Madam Chairperson, Management of ExLA Group, Fellow Promoters of YAWC 2016 members of the media, Ladies and Gentlemen.

I deem it a great honour to be invited to deliver a speech in solidarity with the Young African Women Congress (YAWC 2016). We live in an era where we have come to realize the immense contributions women can make to the development of our world. It is therefore not surprising to see women rising in all sectors of our lives. To have such a huge congress to be organized by young women is evident of what the modern African woman is capable of.

The Young African Women Congress (YAWC) will be an annual Congress that will gather young women across the continent. And I must say that I’m glad the maiden edition is taking place in Ghana.

The theme: “The Modern Woman Leader; Revising the Status quo” encompasses the strong will of the 21st century woman. The modern woman is not a limited woman, she is not confined to the home, and she is not only capable of being an assistant. The modern woman leader is a leader in every sense of the word.

I want to extend a very warm welcome to all of you here who have joined us at the Airport View Hotel to commemorate the LAUNCH of YAWC 2016. I am indeed very pleased to be surrounded by so many women and men who have taken time off from their busy schedule to be with us tonight.

It is indeed a real pleasure for me to address this message of solidarity to the YAWC Team and Young African Women at large

An important lesson that we have learnt over the years is that for women to advance, democracy has to advance as well. But democracy requires more than an absence of discrimination. It needs governance. And good governance means sharing the power to make decisions – in politics, in economic and social life, in public administration and even in our homes. Supporting women to participate more actively in economic, social and political life is key to reducing poverty and increasing the wellbeing of women and girls, their families and communities. According to the World Bank, investing in the education of girls may yield a higher rate of return than any other investment. Investing in girls’ education is critical to achieving the MDGs. As an African educationist from our own home country of Ghana once said, if you educate a man you educate an individual. If you educate a woman, you educate a community.

No nation can hope to move forward if its women and children are trapped in endless cycle of poverty, when they don’t have the health care they need, when too many of them still die in childbirth, when they cannot read or take a job for which they will receive equal pay for equal work.

As we mark the beginning of a new milestone in attaining equality in leadership and active participation of women in development let us also bear in mind that the struggle is far from over. Women’s empowerment should never be reduced to individual success stories. It should be about collective well-being.

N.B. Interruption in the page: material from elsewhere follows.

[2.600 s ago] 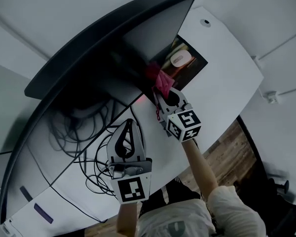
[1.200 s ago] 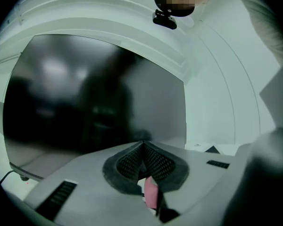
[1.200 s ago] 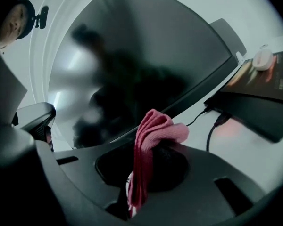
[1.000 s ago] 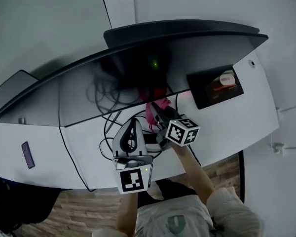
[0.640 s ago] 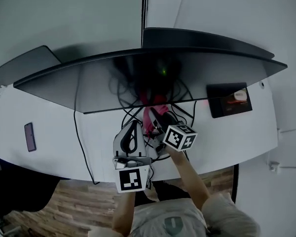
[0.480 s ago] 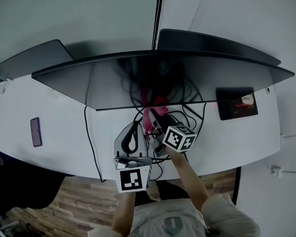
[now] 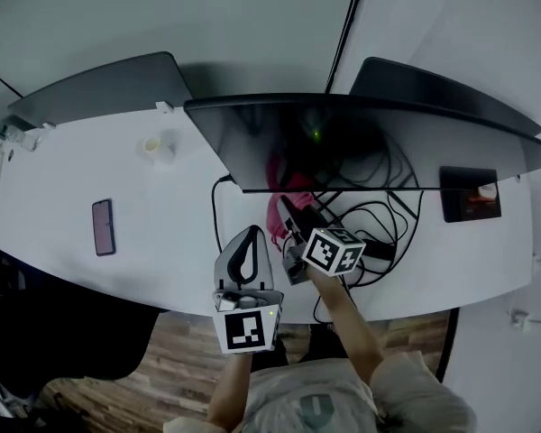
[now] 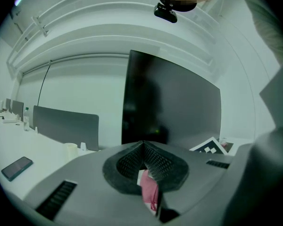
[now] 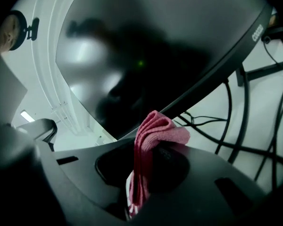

The NDC government under the distinguished leadership of H. E. John Dramani Mahama is doing everything in our means to support the integration of women’s voices in decision making in the political, technological and scientific fields, and in culture, to enhance the participation of women in the development of Ghana. As I stand here today I speak as a Deputy Minister for Arts, Culture and Tourism who is a woman and I have several contemporaries who are serving in numerous higher offices under this government. We are convinced that sustainable development can only be achieved if there is equality for women. Women can only realize their true potential, if they have access to education and are able to play a full role in the communities’ decision-making processes.

I want to end here by saying: men and women complement each as the holy book stipulates.

I therefore affirm my unflinching support for the Young African Women Congress 2016.

I thank you for your kind attention and let’s carry the “Gospel” to all corners of the continent.